What you have to do. Beginning with the line that holds "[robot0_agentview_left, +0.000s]" in the data below, give again every line through the one that holds "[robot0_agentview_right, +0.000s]", exactly as written.

Recorded information.
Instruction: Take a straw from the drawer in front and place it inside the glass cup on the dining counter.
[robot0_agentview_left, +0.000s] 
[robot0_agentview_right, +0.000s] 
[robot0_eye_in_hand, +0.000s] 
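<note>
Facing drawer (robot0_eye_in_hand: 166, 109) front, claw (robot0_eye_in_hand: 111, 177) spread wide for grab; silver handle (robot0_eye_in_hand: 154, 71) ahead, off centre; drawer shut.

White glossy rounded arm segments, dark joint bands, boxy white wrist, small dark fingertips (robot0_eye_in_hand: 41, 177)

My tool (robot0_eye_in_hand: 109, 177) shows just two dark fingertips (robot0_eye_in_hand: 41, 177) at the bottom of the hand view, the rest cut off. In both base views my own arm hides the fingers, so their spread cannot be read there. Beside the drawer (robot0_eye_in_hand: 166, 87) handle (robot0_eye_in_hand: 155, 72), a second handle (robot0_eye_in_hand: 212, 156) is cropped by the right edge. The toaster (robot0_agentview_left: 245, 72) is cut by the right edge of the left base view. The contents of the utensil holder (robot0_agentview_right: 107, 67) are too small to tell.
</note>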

Task response.
[robot0_agentview_left, +0.000s] 
[robot0_agentview_right, +0.000s] 

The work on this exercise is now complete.